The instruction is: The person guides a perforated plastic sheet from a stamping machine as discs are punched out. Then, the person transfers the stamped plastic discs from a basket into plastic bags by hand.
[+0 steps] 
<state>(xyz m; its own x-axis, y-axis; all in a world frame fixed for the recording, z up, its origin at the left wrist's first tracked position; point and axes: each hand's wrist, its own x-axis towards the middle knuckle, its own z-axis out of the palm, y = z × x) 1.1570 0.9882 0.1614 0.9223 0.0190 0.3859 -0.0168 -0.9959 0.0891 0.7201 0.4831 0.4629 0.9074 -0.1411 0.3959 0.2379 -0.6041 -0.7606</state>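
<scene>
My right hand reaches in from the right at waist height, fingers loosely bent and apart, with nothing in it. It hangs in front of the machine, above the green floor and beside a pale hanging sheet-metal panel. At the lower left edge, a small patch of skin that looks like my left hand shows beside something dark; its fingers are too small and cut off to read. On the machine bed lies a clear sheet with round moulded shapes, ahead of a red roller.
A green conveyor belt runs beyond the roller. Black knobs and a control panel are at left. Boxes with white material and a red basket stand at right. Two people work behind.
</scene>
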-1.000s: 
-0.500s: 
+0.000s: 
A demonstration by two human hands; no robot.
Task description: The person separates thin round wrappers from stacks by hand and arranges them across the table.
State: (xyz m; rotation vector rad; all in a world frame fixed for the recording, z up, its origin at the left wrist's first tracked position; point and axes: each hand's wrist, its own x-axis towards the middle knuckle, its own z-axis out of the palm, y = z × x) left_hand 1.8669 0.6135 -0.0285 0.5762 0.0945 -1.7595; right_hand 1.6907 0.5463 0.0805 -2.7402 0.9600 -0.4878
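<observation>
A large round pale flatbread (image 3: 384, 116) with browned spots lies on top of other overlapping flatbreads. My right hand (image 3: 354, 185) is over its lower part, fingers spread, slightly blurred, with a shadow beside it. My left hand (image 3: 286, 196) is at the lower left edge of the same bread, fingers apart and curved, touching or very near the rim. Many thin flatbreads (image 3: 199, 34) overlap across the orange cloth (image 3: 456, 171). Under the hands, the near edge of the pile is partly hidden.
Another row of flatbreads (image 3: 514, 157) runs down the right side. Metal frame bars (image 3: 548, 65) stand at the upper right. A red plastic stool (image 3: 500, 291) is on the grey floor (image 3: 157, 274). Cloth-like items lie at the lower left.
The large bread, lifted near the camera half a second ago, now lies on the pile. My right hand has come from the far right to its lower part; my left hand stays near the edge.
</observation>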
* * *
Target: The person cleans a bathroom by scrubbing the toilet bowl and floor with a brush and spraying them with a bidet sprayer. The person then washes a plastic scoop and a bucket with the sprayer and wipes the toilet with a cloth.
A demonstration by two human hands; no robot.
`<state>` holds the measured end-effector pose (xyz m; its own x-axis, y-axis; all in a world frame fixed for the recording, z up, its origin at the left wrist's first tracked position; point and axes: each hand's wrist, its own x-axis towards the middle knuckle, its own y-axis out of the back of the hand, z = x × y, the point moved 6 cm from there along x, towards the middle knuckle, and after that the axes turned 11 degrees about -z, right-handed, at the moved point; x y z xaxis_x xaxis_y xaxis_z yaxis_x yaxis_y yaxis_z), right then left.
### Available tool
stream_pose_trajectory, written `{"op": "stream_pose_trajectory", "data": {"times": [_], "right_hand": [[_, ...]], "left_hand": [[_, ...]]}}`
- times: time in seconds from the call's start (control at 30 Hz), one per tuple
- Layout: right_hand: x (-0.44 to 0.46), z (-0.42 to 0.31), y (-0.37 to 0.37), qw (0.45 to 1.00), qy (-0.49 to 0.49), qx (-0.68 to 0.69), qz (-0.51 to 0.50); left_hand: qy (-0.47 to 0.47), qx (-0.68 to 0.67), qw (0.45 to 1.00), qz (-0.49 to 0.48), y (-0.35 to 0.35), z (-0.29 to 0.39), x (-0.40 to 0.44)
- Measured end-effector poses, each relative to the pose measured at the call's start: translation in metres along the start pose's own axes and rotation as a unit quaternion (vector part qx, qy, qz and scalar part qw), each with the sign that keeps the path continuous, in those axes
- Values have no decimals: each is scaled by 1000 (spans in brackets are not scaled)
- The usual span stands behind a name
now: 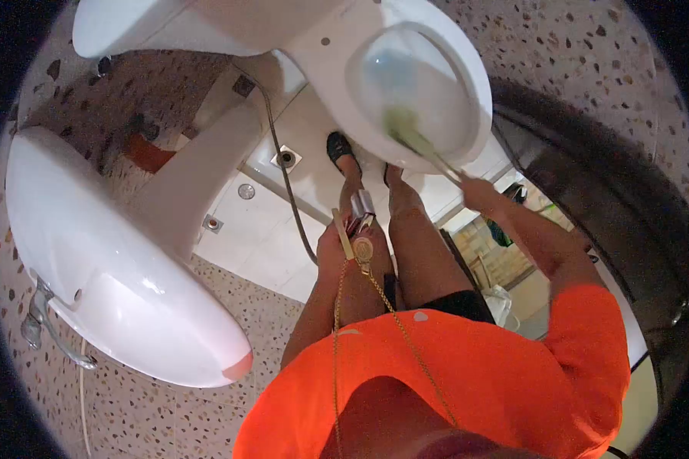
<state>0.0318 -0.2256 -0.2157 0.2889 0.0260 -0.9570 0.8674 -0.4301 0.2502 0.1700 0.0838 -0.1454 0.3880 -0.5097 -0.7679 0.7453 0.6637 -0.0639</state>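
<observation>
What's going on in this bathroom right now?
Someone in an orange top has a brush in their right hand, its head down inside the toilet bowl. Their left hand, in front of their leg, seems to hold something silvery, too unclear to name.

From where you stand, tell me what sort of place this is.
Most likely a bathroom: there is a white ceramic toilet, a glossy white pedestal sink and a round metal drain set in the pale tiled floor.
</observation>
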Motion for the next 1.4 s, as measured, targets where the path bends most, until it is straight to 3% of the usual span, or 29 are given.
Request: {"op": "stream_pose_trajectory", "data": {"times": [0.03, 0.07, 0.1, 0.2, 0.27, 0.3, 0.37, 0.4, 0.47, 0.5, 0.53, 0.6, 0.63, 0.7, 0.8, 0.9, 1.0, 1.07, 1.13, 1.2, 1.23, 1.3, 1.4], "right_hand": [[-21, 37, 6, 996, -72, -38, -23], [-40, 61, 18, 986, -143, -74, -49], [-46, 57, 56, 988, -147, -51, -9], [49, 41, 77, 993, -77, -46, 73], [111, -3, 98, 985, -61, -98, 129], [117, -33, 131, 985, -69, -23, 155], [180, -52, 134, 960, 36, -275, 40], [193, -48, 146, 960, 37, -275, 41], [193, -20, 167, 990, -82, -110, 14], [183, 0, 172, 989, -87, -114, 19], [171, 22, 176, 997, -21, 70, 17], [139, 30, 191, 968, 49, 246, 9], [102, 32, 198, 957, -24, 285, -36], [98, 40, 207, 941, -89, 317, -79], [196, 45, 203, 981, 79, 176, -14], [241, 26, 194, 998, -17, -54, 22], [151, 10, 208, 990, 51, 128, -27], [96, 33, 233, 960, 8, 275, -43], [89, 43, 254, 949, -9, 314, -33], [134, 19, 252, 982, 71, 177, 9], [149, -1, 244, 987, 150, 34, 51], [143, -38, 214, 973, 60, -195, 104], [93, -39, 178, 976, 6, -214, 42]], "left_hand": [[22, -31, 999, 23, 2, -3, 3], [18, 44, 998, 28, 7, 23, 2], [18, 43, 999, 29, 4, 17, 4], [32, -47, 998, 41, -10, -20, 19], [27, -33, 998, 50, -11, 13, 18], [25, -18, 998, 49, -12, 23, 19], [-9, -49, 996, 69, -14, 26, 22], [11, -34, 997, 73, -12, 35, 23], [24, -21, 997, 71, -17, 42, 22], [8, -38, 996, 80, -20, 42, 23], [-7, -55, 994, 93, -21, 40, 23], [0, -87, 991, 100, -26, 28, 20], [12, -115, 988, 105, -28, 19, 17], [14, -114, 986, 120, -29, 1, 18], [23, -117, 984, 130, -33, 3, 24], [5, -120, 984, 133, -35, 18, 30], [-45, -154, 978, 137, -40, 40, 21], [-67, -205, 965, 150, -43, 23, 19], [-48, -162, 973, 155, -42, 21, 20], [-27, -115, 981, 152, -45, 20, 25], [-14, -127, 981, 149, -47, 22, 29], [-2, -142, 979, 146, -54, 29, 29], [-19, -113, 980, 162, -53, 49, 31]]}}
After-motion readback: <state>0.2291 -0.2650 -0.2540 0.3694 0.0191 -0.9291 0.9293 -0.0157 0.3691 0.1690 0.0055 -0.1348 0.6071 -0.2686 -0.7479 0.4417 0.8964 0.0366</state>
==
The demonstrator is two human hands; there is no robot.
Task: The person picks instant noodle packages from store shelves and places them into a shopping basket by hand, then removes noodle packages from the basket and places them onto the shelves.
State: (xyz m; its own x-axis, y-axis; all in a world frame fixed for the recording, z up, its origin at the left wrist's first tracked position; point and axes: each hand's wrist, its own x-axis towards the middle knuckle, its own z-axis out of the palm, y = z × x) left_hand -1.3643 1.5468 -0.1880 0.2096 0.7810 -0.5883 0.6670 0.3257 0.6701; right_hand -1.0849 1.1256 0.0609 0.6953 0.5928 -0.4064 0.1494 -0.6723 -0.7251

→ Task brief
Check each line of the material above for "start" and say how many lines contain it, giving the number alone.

→ Exercise output
2